** Opening Data section block **

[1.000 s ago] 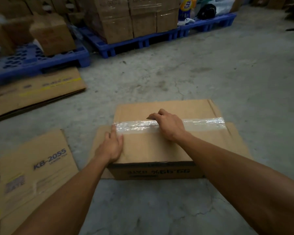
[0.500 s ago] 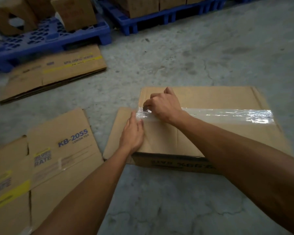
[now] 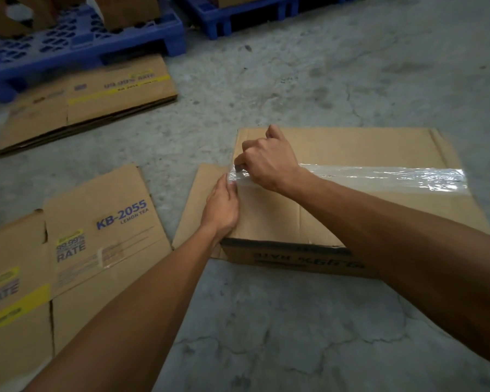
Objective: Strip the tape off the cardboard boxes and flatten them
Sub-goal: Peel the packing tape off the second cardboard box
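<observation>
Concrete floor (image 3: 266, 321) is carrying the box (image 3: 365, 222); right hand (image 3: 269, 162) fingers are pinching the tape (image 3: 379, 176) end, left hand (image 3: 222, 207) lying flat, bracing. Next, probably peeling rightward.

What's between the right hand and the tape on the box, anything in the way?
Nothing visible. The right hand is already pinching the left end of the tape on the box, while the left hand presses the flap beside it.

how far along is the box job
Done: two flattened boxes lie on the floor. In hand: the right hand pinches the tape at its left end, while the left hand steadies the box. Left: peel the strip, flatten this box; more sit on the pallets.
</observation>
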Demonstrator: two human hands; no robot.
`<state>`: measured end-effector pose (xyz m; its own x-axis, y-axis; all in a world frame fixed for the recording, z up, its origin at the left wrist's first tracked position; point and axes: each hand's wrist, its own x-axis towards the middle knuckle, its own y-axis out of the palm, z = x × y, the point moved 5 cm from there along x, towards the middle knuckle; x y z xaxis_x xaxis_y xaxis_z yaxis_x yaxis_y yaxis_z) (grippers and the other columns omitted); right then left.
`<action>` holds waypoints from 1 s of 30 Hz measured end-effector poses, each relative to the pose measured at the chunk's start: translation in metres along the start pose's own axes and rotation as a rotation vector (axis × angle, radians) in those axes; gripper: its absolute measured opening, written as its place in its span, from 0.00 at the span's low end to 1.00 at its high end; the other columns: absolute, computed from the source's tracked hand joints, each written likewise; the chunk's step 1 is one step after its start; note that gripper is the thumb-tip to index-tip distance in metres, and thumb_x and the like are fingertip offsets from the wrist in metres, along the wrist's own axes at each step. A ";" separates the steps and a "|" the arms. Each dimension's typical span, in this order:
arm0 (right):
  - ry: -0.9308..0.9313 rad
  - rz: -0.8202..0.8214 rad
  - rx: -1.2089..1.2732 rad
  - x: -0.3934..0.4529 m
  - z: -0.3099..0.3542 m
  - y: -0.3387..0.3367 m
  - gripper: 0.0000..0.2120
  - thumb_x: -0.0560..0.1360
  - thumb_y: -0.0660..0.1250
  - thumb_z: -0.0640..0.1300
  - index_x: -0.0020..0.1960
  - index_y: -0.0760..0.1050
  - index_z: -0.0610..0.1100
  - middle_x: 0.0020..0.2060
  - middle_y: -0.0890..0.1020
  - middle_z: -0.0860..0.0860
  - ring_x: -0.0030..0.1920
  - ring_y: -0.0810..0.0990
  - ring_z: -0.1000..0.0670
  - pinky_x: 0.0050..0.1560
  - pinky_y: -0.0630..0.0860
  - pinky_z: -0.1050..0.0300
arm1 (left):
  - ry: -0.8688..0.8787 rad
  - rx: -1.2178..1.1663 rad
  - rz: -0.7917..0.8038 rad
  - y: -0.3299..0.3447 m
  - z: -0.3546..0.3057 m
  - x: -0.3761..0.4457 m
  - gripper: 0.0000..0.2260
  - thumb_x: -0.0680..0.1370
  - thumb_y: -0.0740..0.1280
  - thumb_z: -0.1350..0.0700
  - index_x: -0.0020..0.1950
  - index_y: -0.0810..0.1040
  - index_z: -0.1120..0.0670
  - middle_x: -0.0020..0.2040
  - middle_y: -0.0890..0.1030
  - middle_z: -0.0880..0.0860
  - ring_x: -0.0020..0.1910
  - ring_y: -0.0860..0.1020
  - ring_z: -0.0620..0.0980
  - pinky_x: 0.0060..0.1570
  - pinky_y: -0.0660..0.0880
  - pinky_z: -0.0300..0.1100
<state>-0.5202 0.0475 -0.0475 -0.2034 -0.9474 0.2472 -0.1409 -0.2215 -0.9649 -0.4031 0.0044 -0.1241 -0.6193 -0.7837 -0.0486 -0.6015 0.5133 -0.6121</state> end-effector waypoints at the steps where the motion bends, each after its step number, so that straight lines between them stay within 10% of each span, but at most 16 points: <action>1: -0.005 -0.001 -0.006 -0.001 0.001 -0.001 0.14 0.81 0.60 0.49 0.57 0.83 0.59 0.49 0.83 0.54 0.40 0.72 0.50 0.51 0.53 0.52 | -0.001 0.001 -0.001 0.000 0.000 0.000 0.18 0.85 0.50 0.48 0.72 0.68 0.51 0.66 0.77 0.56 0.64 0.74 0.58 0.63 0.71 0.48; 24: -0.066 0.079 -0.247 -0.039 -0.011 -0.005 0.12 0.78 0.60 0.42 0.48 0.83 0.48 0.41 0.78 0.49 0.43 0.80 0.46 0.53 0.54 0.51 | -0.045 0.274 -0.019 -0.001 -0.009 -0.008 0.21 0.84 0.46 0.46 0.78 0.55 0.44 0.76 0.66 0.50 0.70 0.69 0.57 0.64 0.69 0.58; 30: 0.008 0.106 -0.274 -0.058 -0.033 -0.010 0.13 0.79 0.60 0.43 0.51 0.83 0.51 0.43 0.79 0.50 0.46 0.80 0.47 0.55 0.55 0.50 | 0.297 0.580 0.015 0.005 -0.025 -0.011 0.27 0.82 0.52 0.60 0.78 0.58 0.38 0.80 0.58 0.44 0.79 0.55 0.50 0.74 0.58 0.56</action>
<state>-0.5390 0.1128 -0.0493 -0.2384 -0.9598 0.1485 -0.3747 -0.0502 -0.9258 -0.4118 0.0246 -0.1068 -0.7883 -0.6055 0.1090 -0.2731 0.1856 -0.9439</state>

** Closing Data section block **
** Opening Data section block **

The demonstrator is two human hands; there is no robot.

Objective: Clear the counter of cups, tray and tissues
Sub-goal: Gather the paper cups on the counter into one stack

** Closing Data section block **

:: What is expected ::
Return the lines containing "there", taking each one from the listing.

:: Expected answer ::
`<state>`: measured end-effector pose (xyz m; its own x-axis, y-axis; all in a world frame fixed for the recording, z up, its origin at the left wrist's first tracked position; point and axes: each hand's wrist, its own x-axis towards the middle knuckle, its own y-axis out of the palm, z = x × y, the point moved 5 cm from there along x, towards the middle knuckle; x y z xaxis_x xaxis_y xaxis_z yaxis_x yaxis_y yaxis_z) (grippers and the other columns omitted); right then left.
The demonstrator is two human hands; there is no robot.

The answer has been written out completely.